#### Task brief:
Filter the records below and copy every line containing the word "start".

#### Dataset excerpts:
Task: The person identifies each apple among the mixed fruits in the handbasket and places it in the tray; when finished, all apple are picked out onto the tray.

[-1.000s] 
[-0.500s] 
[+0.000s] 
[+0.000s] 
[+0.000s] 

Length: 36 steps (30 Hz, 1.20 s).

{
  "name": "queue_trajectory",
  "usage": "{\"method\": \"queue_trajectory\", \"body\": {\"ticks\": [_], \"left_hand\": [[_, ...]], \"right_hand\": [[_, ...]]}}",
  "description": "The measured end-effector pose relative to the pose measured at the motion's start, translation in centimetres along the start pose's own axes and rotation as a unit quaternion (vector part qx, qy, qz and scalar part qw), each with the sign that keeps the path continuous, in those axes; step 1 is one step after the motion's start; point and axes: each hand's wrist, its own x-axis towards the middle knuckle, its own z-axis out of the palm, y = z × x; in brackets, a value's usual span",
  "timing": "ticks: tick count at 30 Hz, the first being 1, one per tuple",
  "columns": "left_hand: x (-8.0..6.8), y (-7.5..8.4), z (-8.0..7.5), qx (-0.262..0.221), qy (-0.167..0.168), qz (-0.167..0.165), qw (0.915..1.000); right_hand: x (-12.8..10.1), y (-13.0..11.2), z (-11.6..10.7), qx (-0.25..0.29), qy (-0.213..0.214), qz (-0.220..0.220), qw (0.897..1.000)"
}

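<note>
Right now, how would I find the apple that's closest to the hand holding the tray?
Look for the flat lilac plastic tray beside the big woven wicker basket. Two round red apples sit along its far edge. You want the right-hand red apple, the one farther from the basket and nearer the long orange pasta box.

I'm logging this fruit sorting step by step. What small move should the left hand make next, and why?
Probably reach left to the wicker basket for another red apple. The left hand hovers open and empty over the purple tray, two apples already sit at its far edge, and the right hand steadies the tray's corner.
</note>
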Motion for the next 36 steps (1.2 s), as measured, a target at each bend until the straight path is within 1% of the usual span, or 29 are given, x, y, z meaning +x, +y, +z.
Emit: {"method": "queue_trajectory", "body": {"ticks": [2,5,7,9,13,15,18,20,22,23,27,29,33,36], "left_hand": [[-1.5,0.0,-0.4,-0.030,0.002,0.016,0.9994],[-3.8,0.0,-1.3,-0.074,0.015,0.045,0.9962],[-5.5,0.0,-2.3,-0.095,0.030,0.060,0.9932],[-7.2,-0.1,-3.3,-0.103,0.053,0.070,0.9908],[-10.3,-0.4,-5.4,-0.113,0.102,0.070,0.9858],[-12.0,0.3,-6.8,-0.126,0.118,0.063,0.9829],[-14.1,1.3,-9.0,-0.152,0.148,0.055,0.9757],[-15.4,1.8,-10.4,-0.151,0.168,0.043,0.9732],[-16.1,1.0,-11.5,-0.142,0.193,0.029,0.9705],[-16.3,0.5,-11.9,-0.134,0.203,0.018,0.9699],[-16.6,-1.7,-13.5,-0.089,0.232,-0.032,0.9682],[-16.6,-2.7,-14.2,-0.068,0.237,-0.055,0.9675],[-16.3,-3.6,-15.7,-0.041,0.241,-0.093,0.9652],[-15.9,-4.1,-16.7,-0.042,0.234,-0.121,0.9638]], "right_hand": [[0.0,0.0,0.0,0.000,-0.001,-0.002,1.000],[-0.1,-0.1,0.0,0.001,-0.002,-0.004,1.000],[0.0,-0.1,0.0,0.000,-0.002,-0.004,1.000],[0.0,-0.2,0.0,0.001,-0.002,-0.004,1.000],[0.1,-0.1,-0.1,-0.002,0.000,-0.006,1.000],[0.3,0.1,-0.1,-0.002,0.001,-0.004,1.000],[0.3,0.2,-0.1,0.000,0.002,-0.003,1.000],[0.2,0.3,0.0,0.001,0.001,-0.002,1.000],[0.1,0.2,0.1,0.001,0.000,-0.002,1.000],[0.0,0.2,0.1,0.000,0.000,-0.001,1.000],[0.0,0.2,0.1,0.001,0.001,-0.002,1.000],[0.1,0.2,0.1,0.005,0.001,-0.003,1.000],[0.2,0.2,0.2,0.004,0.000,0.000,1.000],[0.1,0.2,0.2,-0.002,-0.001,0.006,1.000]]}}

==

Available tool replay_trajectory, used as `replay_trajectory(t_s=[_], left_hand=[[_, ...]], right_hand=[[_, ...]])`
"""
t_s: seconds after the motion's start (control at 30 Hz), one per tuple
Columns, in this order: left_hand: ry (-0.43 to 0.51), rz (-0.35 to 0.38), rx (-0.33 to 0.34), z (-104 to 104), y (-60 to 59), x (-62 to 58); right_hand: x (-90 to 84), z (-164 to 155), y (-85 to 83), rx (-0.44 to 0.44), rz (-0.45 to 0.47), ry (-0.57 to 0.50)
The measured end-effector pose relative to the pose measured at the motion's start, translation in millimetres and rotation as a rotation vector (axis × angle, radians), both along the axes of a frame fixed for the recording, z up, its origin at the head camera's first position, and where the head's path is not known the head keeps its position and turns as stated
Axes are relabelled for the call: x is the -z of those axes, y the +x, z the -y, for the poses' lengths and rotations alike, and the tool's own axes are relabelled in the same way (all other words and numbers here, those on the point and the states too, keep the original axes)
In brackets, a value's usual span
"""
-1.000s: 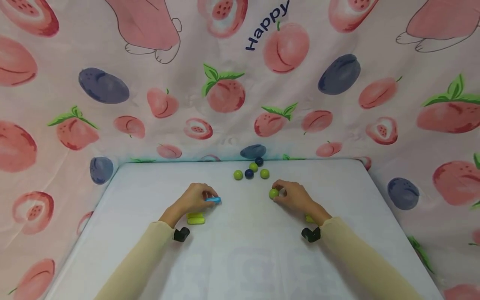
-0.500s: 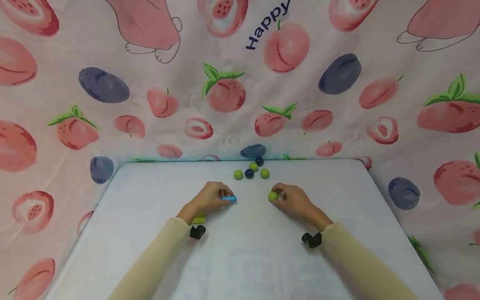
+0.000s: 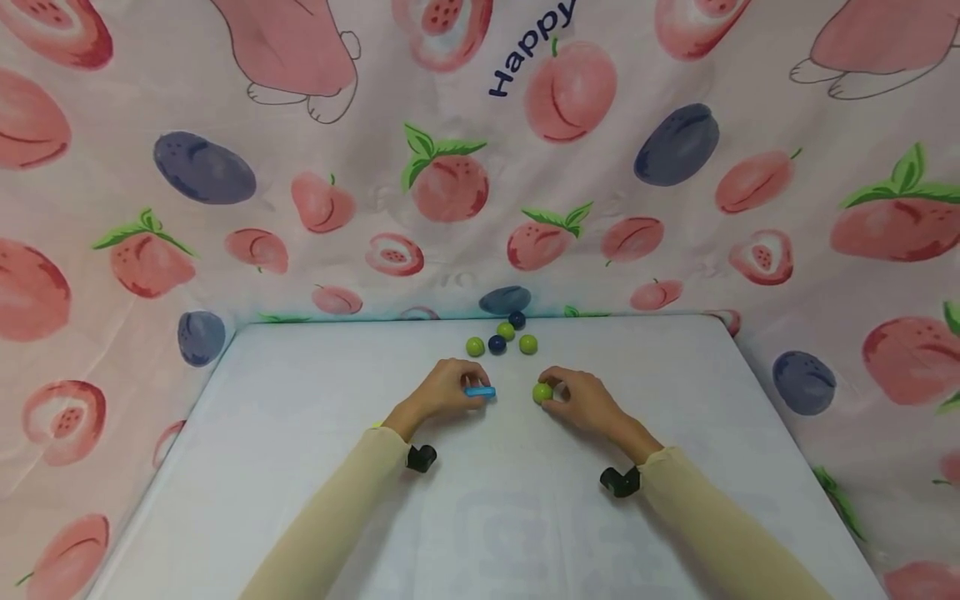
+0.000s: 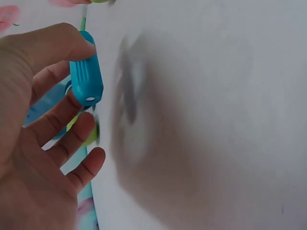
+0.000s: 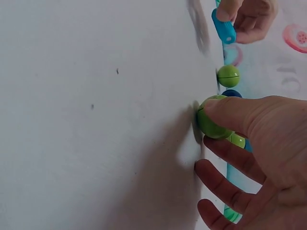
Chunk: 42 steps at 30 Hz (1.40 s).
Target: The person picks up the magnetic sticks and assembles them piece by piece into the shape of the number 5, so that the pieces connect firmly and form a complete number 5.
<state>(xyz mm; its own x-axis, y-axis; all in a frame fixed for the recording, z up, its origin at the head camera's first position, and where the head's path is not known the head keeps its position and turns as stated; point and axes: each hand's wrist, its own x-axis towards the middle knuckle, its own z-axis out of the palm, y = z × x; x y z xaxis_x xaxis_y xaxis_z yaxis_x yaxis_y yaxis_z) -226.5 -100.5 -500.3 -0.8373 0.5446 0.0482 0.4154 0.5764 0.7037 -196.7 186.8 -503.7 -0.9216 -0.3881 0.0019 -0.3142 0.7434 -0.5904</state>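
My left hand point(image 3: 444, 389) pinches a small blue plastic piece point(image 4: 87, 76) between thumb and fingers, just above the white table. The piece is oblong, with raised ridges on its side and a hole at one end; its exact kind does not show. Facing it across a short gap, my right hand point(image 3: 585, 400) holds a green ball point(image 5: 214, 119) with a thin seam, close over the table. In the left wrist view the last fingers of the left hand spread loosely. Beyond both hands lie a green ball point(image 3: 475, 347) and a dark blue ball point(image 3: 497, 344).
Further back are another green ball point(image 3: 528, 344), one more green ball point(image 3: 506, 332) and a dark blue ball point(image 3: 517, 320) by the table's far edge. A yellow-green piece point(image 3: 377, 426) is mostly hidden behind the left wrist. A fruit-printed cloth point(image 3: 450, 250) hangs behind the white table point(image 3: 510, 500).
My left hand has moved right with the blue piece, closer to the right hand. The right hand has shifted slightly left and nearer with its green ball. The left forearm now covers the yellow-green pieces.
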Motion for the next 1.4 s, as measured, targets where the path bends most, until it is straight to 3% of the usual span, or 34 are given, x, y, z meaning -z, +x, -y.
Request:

#### Solution below:
  "description": "The measured end-effector pose relative to the pose measured at the motion's start, translation in centimetres along the start pose's own axes and rotation as a unit quaternion (vector part qx, qy, qz and scalar part qw), each with the sign that keeps the path continuous, in those axes; step 1 is one step after the motion's start; point and axes: each hand's wrist, its own x-axis towards the middle knuckle, its own z-axis out of the palm, y = z × x; in brackets, a value's usual span",
t_s: seconds after the motion's start (control at 30 Hz), one per tuple
The measured end-effector pose relative to the pose measured at the motion's start, translation in millimetres and rotation as a rotation vector (axis × angle, radians), both along the axes of a frame fixed for the recording, z up, its origin at the head camera's first position, and where the head's path is not known the head keeps its position and turns as stated

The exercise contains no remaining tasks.